◆ DATA FOR THIS TASK ◆
◆ ◆ ◆ ◆ ◆ ◆ ◆

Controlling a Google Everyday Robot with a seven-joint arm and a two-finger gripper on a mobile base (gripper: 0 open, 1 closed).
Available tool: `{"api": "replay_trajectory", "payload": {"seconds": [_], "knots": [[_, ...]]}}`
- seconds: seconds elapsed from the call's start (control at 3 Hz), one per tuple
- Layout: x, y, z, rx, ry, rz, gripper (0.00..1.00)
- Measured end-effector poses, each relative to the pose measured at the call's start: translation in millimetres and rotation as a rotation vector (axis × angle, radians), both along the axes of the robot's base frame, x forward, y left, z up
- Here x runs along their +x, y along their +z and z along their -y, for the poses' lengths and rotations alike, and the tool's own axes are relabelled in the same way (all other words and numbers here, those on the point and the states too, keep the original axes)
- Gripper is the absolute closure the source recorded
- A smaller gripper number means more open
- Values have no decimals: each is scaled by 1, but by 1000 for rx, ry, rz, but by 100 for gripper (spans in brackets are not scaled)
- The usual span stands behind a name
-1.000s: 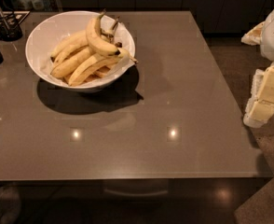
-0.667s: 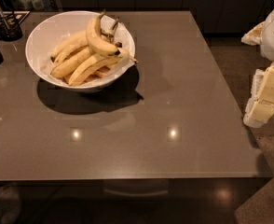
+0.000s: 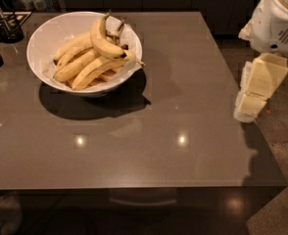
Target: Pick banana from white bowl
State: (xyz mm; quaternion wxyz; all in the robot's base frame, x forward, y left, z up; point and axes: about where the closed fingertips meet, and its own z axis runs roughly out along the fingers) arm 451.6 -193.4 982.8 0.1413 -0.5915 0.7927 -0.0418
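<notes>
Banana (image 3: 104,40) in bowl (image 3: 45,34) at upper left; claw (image 3: 255,98) at the right edge.
The banana lies curved on top of paler bananas (image 3: 79,66) in the bowl on the counter (image 3: 183,106). The claw hangs beside the counter's right edge, well apart from the bowl; how far open it is cannot be told. Dark items (image 3: 4,24) at upper left are cut off.

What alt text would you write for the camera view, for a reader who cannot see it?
A plump, curved yellow banana lies on top of paler bananas in a white bowl at the far left of a brown table. The robot's gripper hangs at the table's right edge, away from the bowl.
</notes>
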Motion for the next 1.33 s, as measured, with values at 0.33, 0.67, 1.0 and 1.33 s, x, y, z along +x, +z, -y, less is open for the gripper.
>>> {"api": "replay_trajectory", "payload": {"seconds": [0.33,0.67,1.0,1.33], "knots": [[11,6,-27,9,36,-25,0],[12,7,-30,9,41,-24,0],[20,6,-41,-1,35,2,0],[44,7,-76,-14,14,50,0]]}}
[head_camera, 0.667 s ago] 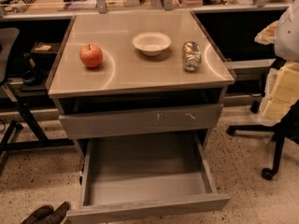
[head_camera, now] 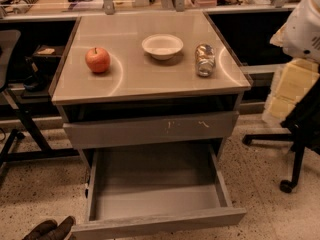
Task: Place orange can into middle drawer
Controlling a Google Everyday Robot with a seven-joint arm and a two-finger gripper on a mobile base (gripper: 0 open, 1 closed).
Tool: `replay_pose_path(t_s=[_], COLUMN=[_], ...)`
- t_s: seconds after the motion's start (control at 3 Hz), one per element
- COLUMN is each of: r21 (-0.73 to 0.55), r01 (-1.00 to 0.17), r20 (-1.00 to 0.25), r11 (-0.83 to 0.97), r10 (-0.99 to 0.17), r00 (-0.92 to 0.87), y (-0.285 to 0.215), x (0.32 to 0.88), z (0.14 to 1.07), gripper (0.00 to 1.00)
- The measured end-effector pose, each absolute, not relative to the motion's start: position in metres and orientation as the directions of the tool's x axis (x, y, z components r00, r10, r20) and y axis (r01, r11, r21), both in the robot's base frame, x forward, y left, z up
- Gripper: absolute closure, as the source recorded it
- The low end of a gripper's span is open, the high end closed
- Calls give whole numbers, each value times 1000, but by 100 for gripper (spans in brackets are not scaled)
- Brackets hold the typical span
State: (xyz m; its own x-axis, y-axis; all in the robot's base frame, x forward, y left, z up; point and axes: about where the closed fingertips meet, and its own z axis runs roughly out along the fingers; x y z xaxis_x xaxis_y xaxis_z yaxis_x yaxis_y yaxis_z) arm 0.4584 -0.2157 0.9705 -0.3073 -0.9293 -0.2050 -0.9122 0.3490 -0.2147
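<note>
At the far right edge, beside the bench [head_camera: 150, 84] and well apart from everything on it, the gripper [head_camera: 292, 91] shows as a pale yellow blocky form under the robot's white arm shell [head_camera: 305, 24]. I cannot tell whether it is released or clenched, and nothing is seen in it. Just behind and below it stands a black office chair [head_camera: 300, 134] on the speckled floor.

Nearest on the bench is the orange can [head_camera: 205, 60], resting near the right edge with a silver end turned toward the camera. Left of it sits a white bowl [head_camera: 162, 46], and farther left a red-orange apple [head_camera: 97, 59].

Below the benchtop, a grey drawer front with pale scratch marks [head_camera: 150, 129] is closed. Under that, the middle drawer [head_camera: 160, 224] is pulled out wide.
</note>
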Motion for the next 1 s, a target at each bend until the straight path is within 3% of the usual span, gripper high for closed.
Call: replay_pose_path(t_s=[0.67, 1.0], r21=[-97, -125], r01=[-846, -840], r20=[-162, -199], r11=[524, 528], r10=[-847, -843], r00=[-506, -500], y=[-209, -206], x=[566, 583], z=[937, 942], gripper=[0, 0])
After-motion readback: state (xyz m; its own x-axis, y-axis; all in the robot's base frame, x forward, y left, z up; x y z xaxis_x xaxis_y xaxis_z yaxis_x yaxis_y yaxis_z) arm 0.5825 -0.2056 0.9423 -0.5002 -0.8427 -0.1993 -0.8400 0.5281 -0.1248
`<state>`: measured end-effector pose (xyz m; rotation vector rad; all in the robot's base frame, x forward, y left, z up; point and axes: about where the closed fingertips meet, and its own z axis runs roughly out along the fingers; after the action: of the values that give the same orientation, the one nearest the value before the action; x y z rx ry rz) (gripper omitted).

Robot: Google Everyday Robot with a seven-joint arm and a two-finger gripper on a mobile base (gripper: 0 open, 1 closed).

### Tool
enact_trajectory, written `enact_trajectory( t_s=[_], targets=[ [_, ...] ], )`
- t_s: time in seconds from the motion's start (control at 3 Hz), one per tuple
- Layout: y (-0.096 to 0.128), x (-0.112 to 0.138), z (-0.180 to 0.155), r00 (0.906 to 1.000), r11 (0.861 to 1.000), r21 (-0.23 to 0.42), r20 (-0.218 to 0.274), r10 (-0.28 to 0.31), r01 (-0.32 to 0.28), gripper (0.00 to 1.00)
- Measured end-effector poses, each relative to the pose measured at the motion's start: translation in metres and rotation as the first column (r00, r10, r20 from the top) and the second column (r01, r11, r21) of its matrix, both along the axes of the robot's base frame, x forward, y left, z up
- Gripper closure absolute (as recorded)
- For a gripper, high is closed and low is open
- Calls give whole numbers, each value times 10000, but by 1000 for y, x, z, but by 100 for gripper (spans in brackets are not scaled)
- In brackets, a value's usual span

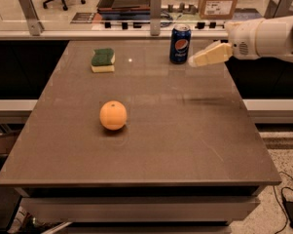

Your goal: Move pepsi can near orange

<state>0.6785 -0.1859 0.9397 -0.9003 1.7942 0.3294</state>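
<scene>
One gripper (192, 61), mine, hangs just right of the pepsi can (180, 44); spread or not, I cannot tell. The orange (113, 115) lies well front-left.

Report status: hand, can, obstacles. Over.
Hand beside can, not around it. Can upright at far edge, far from orange. Sponge off the path.

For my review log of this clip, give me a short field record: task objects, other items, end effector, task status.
pepsi can: upright, far side of the table, right of centre
orange: nearer the front, left of centre, well apart from the can
sponge: far left, green over yellow
end effector: just right of the can, at its lower half; contact unclear
task status: can not yet near the orange
</scene>
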Motion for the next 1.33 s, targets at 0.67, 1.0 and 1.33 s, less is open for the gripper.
enact_trajectory(
  t_s=[0.67,1.0,1.33],
  targets=[
    [20,41,-14,9993,9983,575,382,-46,24,0],
    [12,57,-23,9986,9963,846,503,-175,132,0],
    [6,71,-29,9982,9935,1124,555,-245,182,0]
  ],
)
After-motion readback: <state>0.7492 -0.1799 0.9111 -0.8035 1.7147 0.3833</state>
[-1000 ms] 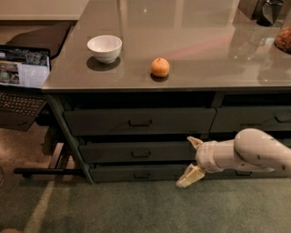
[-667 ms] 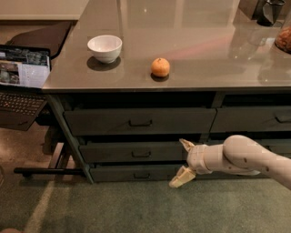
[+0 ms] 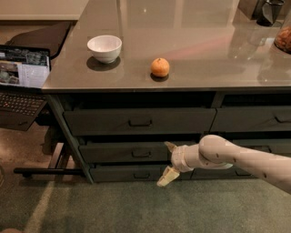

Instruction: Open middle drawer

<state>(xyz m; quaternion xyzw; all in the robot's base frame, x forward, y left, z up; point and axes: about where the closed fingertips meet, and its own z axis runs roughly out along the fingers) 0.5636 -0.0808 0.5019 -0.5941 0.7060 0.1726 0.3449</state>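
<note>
The middle drawer (image 3: 122, 152) is a dark grey-green front with a small dark bar pull (image 3: 140, 154). It lies between a taller top drawer (image 3: 136, 121) and a bottom drawer (image 3: 132, 174) under the grey counter (image 3: 204, 50). All three fronts look shut. My gripper (image 3: 168, 162) is open, one finger above the other, in front of the middle drawer's right end. It is a little to the right of the pull and apart from it. My white arm (image 3: 236, 159) reaches in from the right.
A white bowl (image 3: 104, 48) and an orange (image 3: 160, 67) sit on the counter. Dark items (image 3: 268, 11) stand at its back right. A laptop (image 3: 22, 75) and a black chair (image 3: 43, 36) are at the left. More drawers (image 3: 254, 119) are to the right. The floor (image 3: 113, 205) is green carpet.
My gripper and arm have moved left along the drawer fronts, closer to the middle drawer's pull. The fingers stay open. The drawers have not moved.
</note>
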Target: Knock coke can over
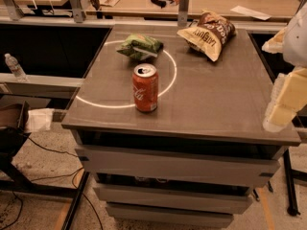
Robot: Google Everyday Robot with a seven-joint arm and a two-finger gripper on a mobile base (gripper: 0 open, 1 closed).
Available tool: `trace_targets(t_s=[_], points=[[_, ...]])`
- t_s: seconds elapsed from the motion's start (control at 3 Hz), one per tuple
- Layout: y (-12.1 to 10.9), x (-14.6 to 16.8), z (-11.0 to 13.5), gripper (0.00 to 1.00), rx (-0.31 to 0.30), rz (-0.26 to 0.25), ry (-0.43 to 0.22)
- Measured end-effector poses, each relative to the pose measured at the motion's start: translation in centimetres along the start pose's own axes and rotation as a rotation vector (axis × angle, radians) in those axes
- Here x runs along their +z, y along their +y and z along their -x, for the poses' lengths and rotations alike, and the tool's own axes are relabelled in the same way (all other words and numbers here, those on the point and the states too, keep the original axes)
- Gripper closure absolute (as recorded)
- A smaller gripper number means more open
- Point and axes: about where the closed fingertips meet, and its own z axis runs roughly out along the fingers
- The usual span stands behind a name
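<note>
The coke can [145, 87] is red with white script and a silver top, and stands upright near the front left of the grey cabinet top [211, 104]. It stands on a bright ring of light on the surface. My gripper [284, 99] is at the right edge of the view, pale and blurred, over the cabinet's right front corner. It is well to the right of the can and apart from it.
A green chip bag [140, 47] lies behind the can. A brown-and-tan chip bag [207, 34] lies at the back right. A water bottle [14, 66] stands on a ledge at left. Drawers sit below the top; cables run across the floor.
</note>
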Motion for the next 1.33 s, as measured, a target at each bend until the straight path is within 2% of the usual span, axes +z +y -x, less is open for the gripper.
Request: trace_targets(t_s=[0.67,1.0,1.33], points=[[-0.1,-0.2,-0.1,0.00,0.019,-0.018,-0.016],[-1.1,-0.3,-2.1,0.00,0.119,-0.032,-0.113],[-1.7,0.0,-3.2,0.00,0.230,-0.008,-0.291]])
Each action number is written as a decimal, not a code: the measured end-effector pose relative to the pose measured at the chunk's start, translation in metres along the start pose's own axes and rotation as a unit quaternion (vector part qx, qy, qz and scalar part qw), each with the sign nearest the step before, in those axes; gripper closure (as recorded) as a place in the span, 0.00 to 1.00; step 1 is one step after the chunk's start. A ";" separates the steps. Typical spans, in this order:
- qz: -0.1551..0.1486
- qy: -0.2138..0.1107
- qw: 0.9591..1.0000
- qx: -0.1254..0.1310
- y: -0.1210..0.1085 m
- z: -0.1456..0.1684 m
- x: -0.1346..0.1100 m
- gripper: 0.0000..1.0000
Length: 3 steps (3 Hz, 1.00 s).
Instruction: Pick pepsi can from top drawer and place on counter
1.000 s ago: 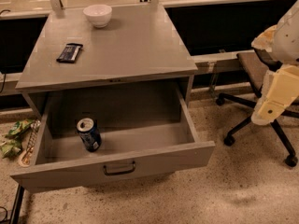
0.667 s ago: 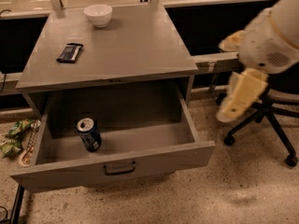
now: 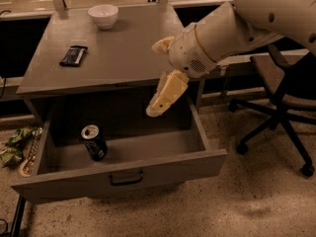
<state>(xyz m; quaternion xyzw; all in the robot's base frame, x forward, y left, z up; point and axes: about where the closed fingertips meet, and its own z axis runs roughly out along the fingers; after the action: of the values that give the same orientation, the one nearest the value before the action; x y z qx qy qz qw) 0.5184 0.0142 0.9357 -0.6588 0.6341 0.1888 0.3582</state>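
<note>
The pepsi can (image 3: pixel 94 142) stands upright in the left part of the open top drawer (image 3: pixel 163 164), dark blue with a silver top. The drawer's dark bar handle (image 3: pixel 126 177) sits in the middle of its front panel. The grey counter (image 3: pixel 118 53) lies above it. My gripper (image 3: pixel 154 79) hangs over the counter's front edge and the drawer's right half, up and to the right of the can and apart from it. Its cream fingers (image 3: pixel 168 92) are spread open and hold nothing.
A white bowl (image 3: pixel 103 15) stands at the back of the counter and a flat black packet (image 3: pixel 73 55) lies at its left. An office chair (image 3: pixel 281 83) stands to the right. Green wrappers (image 3: pixel 15 142) lie on the floor at the left.
My arm has swung left from beside the chair to over the drawer's right half and the counter's front edge. The can and the drawer have not moved.
</note>
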 end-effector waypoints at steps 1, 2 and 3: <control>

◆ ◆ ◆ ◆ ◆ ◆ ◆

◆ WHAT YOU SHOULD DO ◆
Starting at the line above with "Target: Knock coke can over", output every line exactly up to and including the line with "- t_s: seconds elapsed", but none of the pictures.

◆ ANSWER SPACE ◆
Target: Knock coke can over
Robot: Google Everyday Robot with a seven-joint arm and a two-finger gripper on a mobile base (gripper: 0 open, 1 closed).
Available tool: `trace_targets(t_s=[_], points=[[_, ...]])`
- t_s: seconds elapsed from the motion's start (control at 3 Hz), one per tuple

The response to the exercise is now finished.